> **TASK**: The expected output is every record below, transcribed exactly, with the pictures left out.

> **MATERIAL FOR THIS EXERCISE**:
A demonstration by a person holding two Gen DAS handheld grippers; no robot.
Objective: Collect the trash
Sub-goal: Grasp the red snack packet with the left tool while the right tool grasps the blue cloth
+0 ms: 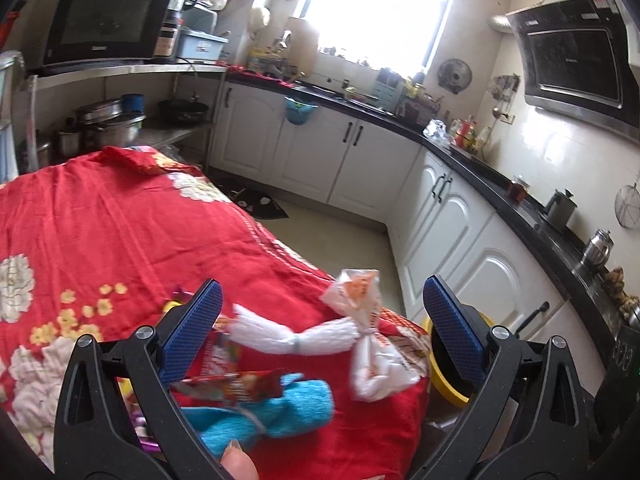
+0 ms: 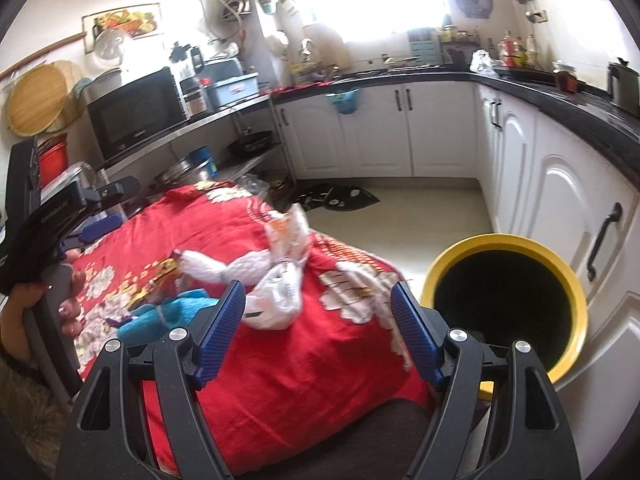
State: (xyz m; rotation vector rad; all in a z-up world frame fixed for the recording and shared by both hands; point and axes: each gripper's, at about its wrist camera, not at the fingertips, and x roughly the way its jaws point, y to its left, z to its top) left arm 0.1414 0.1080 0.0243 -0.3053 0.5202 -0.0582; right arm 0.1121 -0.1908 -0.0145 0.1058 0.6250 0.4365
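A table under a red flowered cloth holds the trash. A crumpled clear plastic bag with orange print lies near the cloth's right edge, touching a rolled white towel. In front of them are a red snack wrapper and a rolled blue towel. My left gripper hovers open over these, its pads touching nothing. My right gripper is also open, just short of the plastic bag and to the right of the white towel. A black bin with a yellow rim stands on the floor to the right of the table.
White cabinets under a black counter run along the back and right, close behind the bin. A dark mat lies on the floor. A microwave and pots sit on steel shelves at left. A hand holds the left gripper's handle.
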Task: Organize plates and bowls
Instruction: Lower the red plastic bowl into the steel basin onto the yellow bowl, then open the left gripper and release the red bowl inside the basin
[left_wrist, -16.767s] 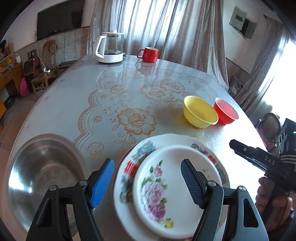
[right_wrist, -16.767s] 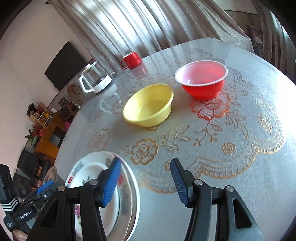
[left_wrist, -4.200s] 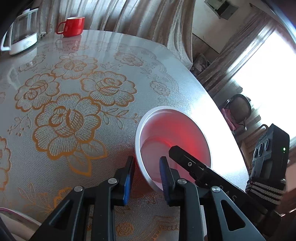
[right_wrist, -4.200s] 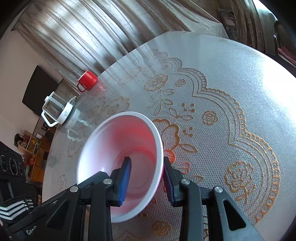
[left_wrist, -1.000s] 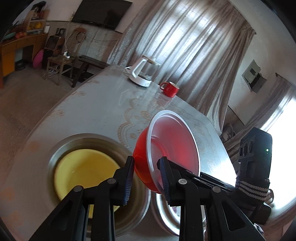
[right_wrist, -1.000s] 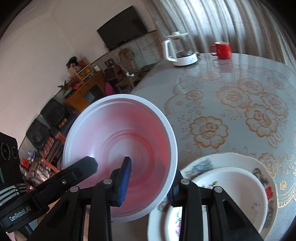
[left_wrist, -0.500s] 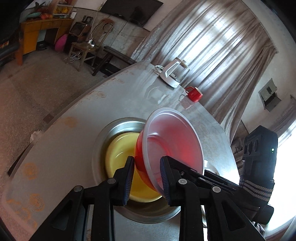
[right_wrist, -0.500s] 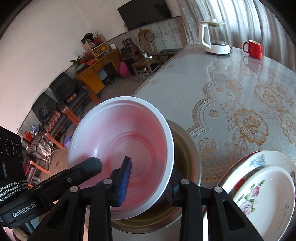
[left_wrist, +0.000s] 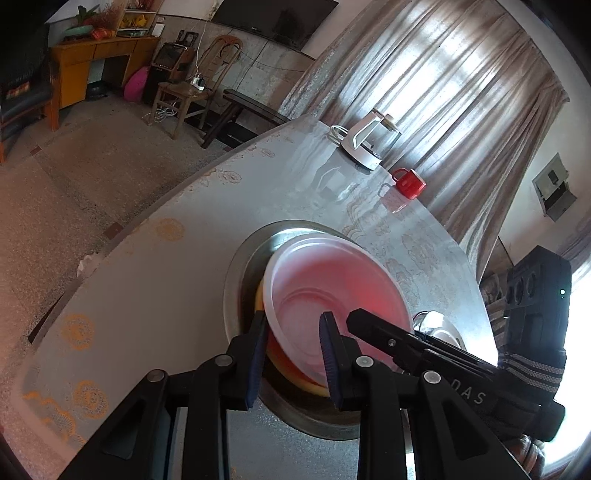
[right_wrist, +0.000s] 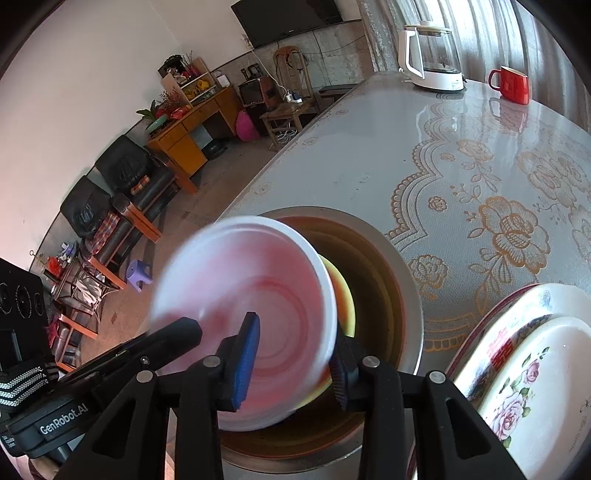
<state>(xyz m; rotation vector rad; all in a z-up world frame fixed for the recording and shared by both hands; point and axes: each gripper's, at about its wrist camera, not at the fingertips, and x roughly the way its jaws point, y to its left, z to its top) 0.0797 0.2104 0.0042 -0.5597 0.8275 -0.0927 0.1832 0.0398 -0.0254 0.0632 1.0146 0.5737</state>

> **SOLUTION FOR THIS PROBLEM**:
A demonstration by a person holding two Gen DAS handheld grippers; no robot.
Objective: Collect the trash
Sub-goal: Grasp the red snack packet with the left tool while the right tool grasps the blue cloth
+0 ms: 
+0 ms: 
State: (xyz m; rotation vector rad; all in a z-up world frame fixed for the recording and shared by both hands; point and axes: each gripper's, at about its wrist camera, not at the fingertips, and x roughly the way its jaws point, y to its left, z to its top) left arm 0.1414 0.1080 0.0243 -0.3053 0.5202 -0.0582; right arm 0.1121 -0.1908 -0.0145 0.1058 0.6250 0.4365
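A table under a red flowered cloth holds the trash. A crumpled clear plastic bag with orange print lies near the cloth's right edge, touching a rolled white towel. In front of them are a red snack wrapper and a rolled blue towel. My left gripper hovers open over these, its pads touching nothing. My right gripper is also open, just short of the plastic bag and to the right of the white towel. A black bin with a yellow rim stands on the floor to the right of the table.
White cabinets under a black counter run along the back and right, close behind the bin. A dark mat lies on the floor. A microwave and pots sit on steel shelves at left. A hand holds the left gripper's handle.
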Task: Organize plates and bowls
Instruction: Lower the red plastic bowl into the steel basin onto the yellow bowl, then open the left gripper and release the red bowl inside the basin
[left_wrist, -16.767s] 
[right_wrist, -16.767s] 
[left_wrist, -4.200s] 
[right_wrist, -4.200s] 
[left_wrist, -1.000s] 
[right_wrist, -1.000s] 
[left_wrist, -0.500s] 
[right_wrist, -0.500s] 
[left_wrist, +0.000s] 
[right_wrist, +0.000s] 
<state>(xyz m; rotation vector rad; all in a z-up world frame fixed for the recording and shared by both hands; point and axes: each gripper's, at about its wrist camera, not at the fingertips, and x roughly the way its jaws point, y to its left, z to its top) 0.0797 0.2104 0.0042 -0.5597 0.8275 -0.0927 0.1832 0.0398 -0.0254 0.0632 1.0146 0.5737</state>

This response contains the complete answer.